_WORK REQUIRED_:
Among the entries below, find the lines that hold the word "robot" and report them.

┄┄┄┄┄┄┄┄┄┄

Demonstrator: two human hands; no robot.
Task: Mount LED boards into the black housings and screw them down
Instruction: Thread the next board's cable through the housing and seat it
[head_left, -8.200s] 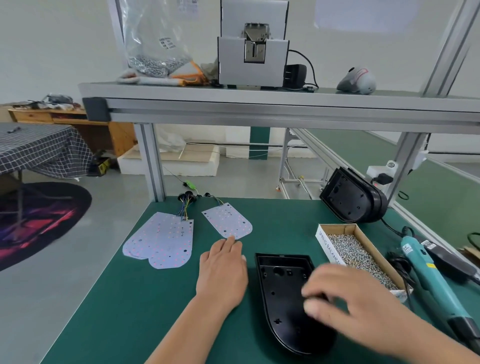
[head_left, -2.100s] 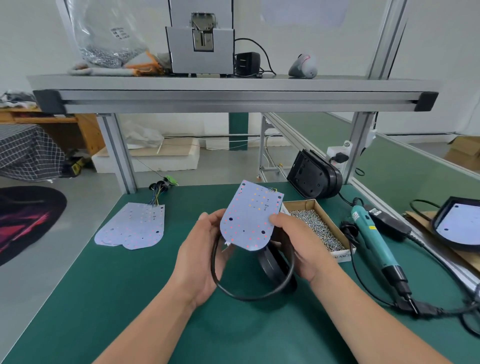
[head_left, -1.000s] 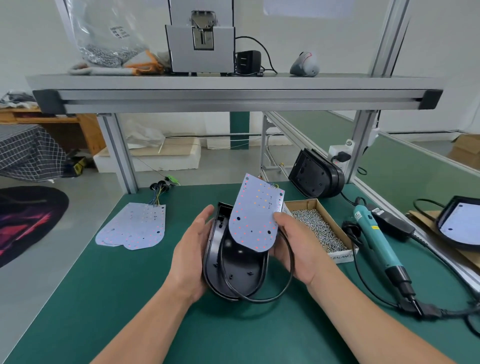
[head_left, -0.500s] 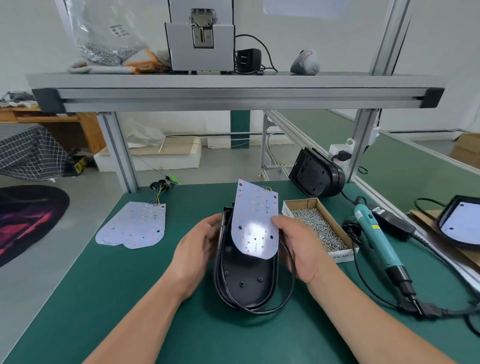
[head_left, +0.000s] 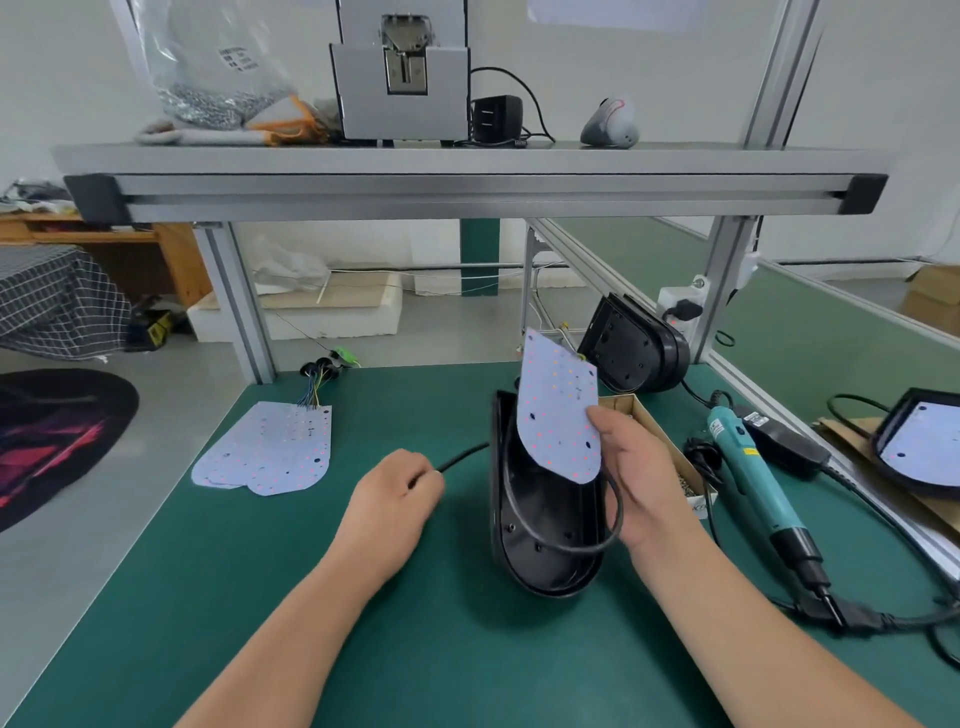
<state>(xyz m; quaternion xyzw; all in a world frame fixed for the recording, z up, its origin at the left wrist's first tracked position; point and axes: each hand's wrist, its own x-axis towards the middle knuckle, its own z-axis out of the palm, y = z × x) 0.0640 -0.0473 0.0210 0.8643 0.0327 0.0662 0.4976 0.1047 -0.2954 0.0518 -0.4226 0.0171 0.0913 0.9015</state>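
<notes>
The right hand (head_left: 644, 483) pinched 1 LED board (head_left: 558, 415) by its right edge, thumb on the dotted face and the other fingers behind it. The board was tilted upright, its rounded end down, over the open cavity of a black housing (head_left: 540, 545). The housing rested on the green bench mat (head_left: 260, 597) between the 2 hands, tipped so that its left wall stood high.

The left hand (head_left: 400, 493) was curled into a loose fist around a black cable (head_left: 462, 457), which ran from that fist to the housing's left wall. A loop of the same cable crossed the cavity and bulged out past the right wall, beside the right hand.

A stack of LED boards (head_left: 270, 452) with coloured wires lay on the mat well to the left. A cardboard box of screws (head_left: 670, 457) sat just behind the right hand, and a teal electric screwdriver (head_left: 753, 473) lay to its right. More black housings (head_left: 634, 353) leaned at the back of the bench, and 1 housing with a board inside (head_left: 930, 447) sat at the far right.
</notes>
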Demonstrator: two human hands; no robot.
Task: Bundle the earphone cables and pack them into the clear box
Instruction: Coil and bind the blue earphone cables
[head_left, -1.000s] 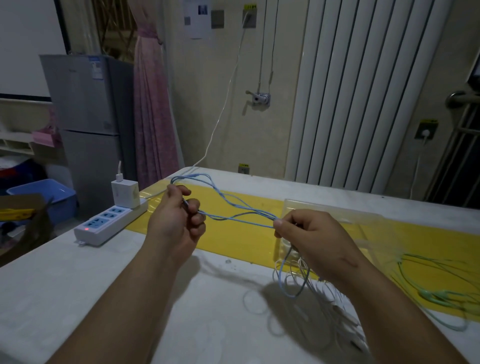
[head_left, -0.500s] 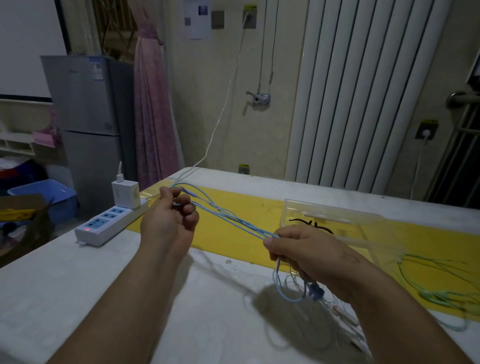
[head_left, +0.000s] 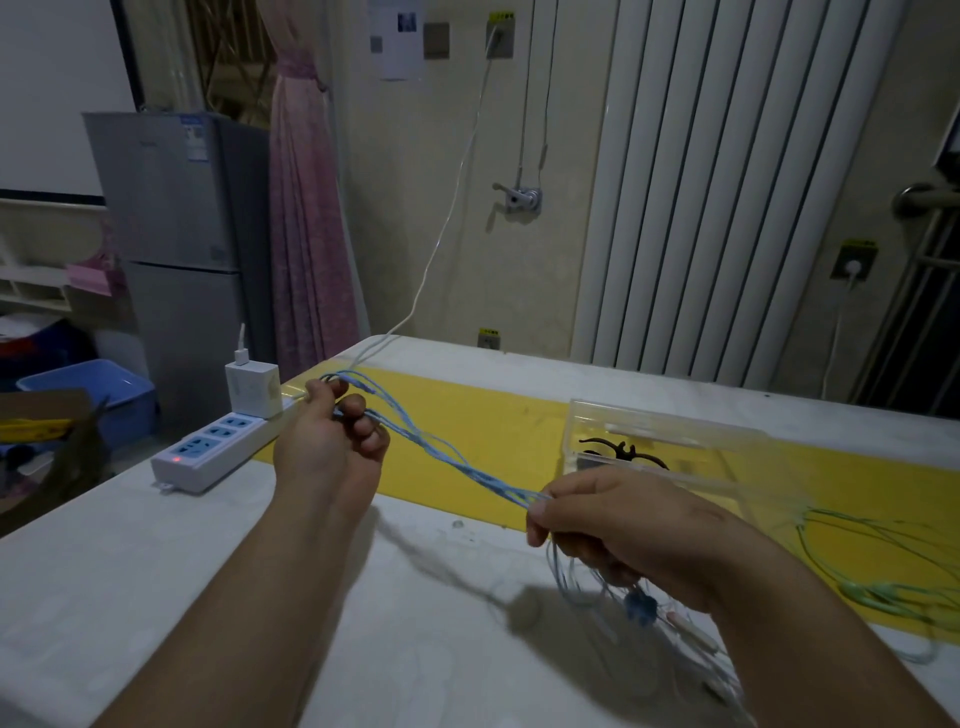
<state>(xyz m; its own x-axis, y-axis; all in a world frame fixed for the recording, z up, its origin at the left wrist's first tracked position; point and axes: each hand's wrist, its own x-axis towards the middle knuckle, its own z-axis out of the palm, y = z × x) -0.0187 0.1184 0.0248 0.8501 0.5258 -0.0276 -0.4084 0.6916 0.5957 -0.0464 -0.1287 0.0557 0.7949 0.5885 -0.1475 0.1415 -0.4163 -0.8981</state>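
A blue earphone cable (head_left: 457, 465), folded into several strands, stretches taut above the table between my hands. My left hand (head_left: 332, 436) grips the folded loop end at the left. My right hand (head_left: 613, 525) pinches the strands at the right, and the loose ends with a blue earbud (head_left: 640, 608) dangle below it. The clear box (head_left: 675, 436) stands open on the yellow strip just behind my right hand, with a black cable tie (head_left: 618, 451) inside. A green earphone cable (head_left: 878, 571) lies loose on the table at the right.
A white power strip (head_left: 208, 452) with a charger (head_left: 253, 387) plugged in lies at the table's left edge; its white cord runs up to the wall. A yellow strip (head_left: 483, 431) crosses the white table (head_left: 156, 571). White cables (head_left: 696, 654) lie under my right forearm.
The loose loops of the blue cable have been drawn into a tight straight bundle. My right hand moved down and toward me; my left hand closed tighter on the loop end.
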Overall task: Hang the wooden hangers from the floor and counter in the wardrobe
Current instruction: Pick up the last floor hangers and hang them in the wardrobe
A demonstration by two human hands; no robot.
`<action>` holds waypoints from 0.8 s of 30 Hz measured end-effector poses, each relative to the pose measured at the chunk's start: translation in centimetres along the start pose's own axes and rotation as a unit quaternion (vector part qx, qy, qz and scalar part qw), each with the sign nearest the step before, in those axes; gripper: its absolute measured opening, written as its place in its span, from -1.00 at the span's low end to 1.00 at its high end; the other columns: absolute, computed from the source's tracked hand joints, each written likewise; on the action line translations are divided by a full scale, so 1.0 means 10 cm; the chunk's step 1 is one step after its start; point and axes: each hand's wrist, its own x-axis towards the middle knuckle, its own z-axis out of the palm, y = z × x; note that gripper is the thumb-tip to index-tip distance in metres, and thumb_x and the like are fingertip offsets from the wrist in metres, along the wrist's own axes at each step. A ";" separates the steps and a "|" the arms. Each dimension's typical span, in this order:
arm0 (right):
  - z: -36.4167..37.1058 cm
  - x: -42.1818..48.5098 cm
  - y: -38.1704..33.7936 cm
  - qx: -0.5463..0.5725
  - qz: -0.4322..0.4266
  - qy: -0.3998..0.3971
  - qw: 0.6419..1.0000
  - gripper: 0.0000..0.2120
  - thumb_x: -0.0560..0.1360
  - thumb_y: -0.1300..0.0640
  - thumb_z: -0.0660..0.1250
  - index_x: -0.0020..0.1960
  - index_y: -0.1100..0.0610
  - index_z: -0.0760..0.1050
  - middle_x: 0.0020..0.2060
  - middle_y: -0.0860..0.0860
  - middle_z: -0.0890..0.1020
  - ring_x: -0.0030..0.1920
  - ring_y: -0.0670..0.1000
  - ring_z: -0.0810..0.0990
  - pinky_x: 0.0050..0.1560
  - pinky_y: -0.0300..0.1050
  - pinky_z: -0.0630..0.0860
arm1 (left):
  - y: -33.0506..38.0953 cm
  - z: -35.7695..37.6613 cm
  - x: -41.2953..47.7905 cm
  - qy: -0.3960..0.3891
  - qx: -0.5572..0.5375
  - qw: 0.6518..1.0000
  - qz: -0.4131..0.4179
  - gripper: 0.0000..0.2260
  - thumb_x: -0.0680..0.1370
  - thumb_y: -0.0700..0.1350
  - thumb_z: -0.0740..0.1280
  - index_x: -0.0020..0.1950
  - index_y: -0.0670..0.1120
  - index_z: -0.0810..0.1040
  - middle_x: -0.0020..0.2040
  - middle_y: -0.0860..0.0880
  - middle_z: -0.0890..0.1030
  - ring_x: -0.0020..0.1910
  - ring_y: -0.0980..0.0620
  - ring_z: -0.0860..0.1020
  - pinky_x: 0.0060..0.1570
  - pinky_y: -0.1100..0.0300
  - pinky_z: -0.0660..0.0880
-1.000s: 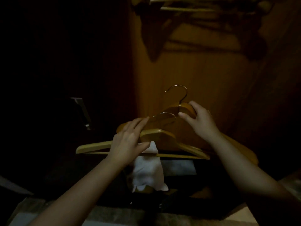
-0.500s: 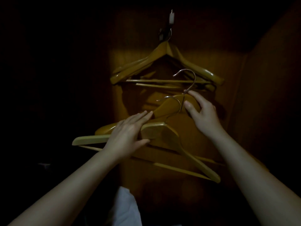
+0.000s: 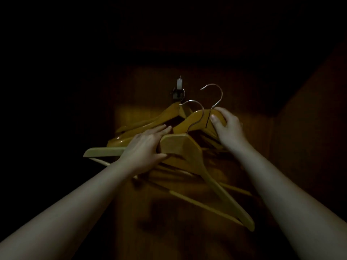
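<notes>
Both hands are full. Left hand point(image 3: 145, 147) lies flat and half closed over the neck of the front hanger point(image 3: 189, 156), thumb under and fingers spread on top, I judge to keep its long arm from swinging; that arm runs down toward 5 o'clock. Right hand point(image 3: 228, 126) is curled shut around the neck of the rear hanger point(image 3: 193, 121), thumb in front, just right of its steel hook point(image 3: 214, 94). I read that grip as steering: holding beside the hook lets me aim its open mouth.

Wardrobe back panel point(image 3: 206, 203) fills the middle, its side wall point(image 3: 309, 147) closing in at 3 o'clock; the left is too dark to judge. One hung hanger point(image 3: 150, 121) already sits on the wall peg point(image 3: 178, 91) at 12 o'clock, its shoulder partly behind my left fingers.

My raised hook stands just right of the peg, not yet on it. Free room looks best above the peg; below, the wooden arms crowd and overlap.
</notes>
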 end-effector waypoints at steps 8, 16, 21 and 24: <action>0.47 0.91 0.05 0.011 0.038 -0.067 0.997 -0.62 0.57 0.00 0.16 0.39 -0.03 0.32 0.34 0.05 0.43 0.37 0.14 0.34 0.39 0.19 0.27 | -0.37 0.00 0.66 -0.009 0.013 0.997 -0.071 -0.39 0.48 -0.03 0.36 0.47 0.04 0.19 0.49 0.04 0.23 0.46 0.00 0.18 0.43 -0.06 0.22; 0.76 1.20 0.00 -0.017 0.051 -0.117 0.992 -0.62 0.58 0.15 0.14 0.39 -0.03 0.27 0.34 0.07 0.41 0.38 0.17 0.32 0.40 0.21 0.23 | -0.60 0.08 0.90 -0.029 0.016 0.993 -0.115 -0.38 0.48 0.00 0.35 0.48 0.05 0.16 0.48 0.01 0.21 0.45 -0.01 0.20 0.39 -0.04 0.27; 0.86 1.08 0.08 -0.059 0.018 -0.069 0.996 -0.28 0.46 0.26 0.34 0.46 -0.11 0.07 0.33 0.10 0.42 0.39 0.21 0.32 0.39 0.19 0.18 | -0.69 0.14 0.89 -0.019 0.035 0.994 -0.101 -0.38 0.49 -0.03 0.34 0.48 0.05 0.15 0.48 0.03 0.19 0.44 0.02 0.19 0.37 0.05 0.27; 0.93 1.00 0.09 -0.069 -0.002 -0.062 0.996 -0.35 0.54 0.01 0.23 0.48 -0.21 -0.08 0.48 0.11 0.16 0.43 0.23 0.23 0.38 0.20 0.19 | -0.77 0.21 0.80 -0.028 0.016 0.993 -0.117 -0.40 0.49 0.00 0.35 0.47 0.06 0.18 0.47 0.05 0.21 0.43 0.04 0.22 0.35 0.08 0.29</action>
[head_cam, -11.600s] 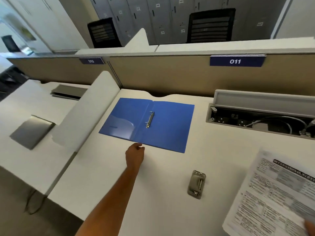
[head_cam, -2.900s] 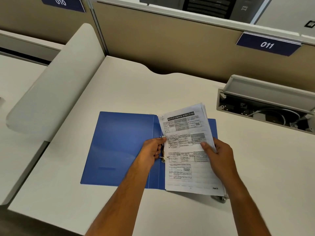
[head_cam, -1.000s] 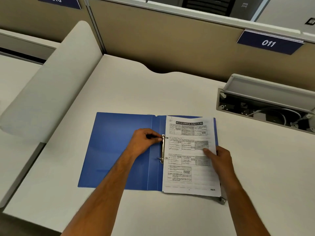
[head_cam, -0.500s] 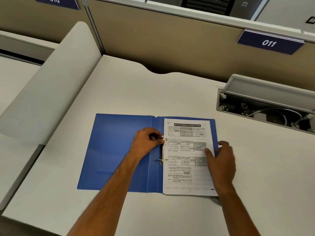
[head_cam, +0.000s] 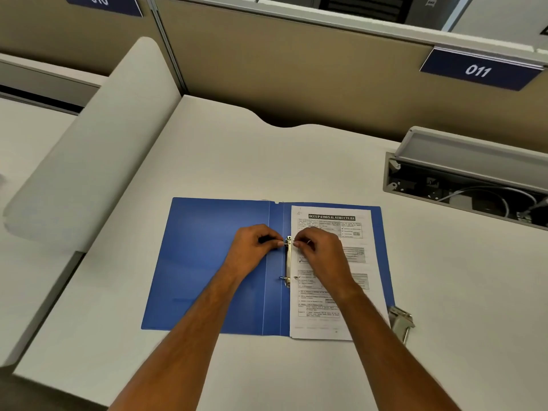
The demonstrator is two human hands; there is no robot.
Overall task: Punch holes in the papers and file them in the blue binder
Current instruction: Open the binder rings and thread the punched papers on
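Observation:
The blue binder (head_cam: 207,262) lies open flat on the white desk. A stack of printed papers (head_cam: 350,229) headed "Occupational Structure" rests on its right half. The metal ring mechanism (head_cam: 288,262) runs along the spine. My left hand (head_cam: 255,247) pinches the upper ring from the left. My right hand (head_cam: 320,247) lies on the papers and pinches the same upper ring from the right. The lower ring stands apart, its halves not joined. A metal hole punch (head_cam: 401,321) sits at the binder's lower right corner, partly hidden by the papers.
A curved white divider (head_cam: 89,143) borders the desk on the left. A tan partition (head_cam: 296,69) with the label 011 stands behind. An open cable tray (head_cam: 462,185) with wires is set into the desk at the right.
My right hand slid left from the papers' right edge to the upper ring. The papers now lie square on the binder's right half. My left hand has stayed at the ring.

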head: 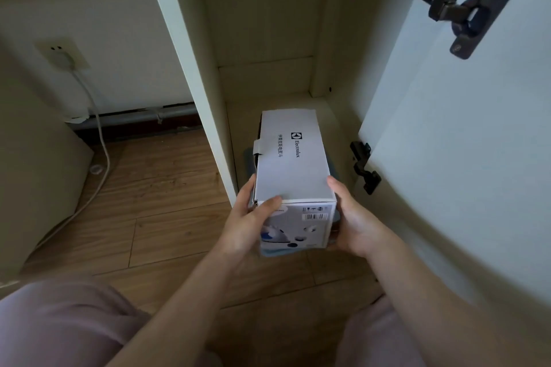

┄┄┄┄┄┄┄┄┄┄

_THE ANSWER_:
Demonstrator: two human hands; no robot.
Demonstrator: two human hands; no robot.
A demonstration by two human hands; no robot.
The demonstrator is two human hands; there is no robot.

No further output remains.